Exercise objective
Take the entries below and reproduce exactly the portion that begins at the line containing "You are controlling" and ends at the line containing "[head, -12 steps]", keeping both ends, dropping pictures, and adding nothing else.

Data under study
----------------

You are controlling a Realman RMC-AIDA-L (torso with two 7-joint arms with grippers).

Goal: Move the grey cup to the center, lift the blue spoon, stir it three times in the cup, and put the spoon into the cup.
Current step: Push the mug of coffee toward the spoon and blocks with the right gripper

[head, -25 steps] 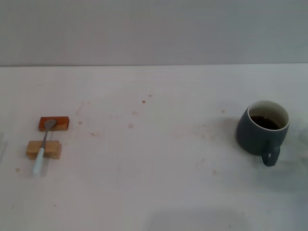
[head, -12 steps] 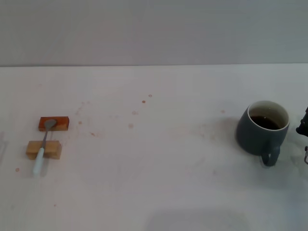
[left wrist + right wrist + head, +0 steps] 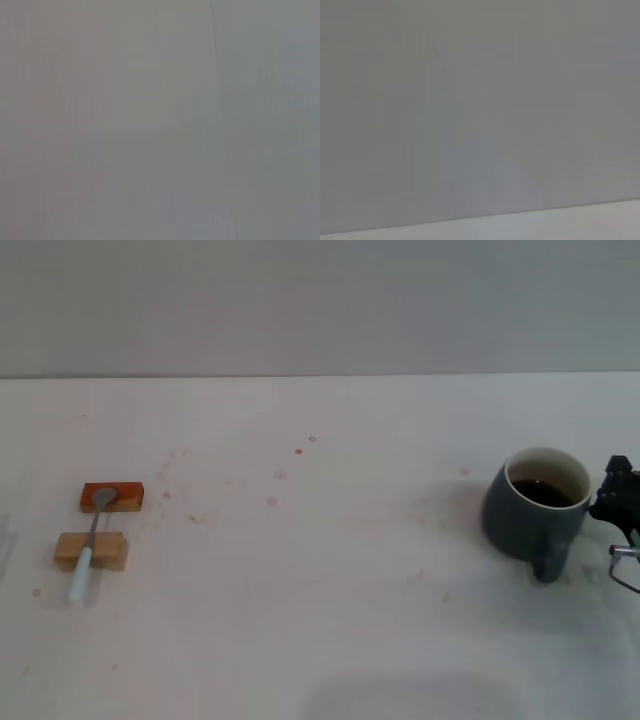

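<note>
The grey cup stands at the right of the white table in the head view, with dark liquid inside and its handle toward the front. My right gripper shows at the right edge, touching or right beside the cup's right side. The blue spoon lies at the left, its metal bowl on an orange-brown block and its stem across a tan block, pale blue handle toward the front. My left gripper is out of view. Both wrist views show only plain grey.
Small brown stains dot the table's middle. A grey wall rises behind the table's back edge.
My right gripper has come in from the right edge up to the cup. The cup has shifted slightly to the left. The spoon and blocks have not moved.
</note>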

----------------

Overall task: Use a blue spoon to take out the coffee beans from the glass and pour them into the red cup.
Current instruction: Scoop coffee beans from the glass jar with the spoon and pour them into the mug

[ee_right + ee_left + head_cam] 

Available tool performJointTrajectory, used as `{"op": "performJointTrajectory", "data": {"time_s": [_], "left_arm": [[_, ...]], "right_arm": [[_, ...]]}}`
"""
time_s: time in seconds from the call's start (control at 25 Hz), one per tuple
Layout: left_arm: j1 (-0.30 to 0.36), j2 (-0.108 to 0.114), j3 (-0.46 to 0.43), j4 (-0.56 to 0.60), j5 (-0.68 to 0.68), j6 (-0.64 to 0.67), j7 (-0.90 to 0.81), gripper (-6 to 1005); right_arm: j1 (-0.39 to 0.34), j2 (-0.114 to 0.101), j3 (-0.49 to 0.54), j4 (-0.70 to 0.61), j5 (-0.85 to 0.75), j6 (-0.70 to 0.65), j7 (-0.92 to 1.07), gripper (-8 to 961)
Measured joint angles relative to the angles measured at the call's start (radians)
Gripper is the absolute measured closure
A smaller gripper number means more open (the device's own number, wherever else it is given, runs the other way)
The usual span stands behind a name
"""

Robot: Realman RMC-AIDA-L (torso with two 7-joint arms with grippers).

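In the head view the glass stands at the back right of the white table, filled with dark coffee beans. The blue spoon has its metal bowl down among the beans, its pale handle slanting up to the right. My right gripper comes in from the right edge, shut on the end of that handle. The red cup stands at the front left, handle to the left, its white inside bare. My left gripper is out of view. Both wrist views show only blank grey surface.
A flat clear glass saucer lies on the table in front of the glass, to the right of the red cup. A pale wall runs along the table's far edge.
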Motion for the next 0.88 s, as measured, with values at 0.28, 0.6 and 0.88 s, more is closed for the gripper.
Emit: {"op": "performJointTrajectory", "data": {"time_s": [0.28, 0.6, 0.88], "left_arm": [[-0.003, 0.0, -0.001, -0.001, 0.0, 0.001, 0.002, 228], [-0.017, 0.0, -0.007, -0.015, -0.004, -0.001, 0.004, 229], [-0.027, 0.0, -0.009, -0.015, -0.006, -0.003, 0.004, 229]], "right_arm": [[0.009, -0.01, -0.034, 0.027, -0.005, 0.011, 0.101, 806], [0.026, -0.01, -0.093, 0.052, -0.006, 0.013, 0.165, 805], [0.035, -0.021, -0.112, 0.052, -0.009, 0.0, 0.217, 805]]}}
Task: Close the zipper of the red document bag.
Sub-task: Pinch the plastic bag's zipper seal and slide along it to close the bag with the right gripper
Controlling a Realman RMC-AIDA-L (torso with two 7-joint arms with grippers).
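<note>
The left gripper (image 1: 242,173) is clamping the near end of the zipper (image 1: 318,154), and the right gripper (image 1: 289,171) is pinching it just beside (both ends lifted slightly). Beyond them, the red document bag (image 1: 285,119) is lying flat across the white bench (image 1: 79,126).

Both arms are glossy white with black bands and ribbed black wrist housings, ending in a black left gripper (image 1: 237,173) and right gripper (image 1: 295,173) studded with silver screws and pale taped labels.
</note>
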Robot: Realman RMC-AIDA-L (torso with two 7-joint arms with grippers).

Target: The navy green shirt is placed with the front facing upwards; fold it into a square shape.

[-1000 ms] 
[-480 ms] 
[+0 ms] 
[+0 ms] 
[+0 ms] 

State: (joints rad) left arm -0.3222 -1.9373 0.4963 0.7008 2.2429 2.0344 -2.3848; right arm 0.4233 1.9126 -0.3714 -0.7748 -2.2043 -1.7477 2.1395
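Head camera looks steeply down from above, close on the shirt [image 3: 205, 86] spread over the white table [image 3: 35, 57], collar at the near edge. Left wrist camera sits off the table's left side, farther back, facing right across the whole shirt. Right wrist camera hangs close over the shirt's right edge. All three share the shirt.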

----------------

Answer space
You are controlling a Realman RMC-AIDA-L (torso with two 7-joint arms with grippers).

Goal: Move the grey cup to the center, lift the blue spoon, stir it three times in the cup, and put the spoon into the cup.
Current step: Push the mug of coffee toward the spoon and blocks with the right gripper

[head, -25 steps] 
[head, -12 steps] 

No further output is needed here.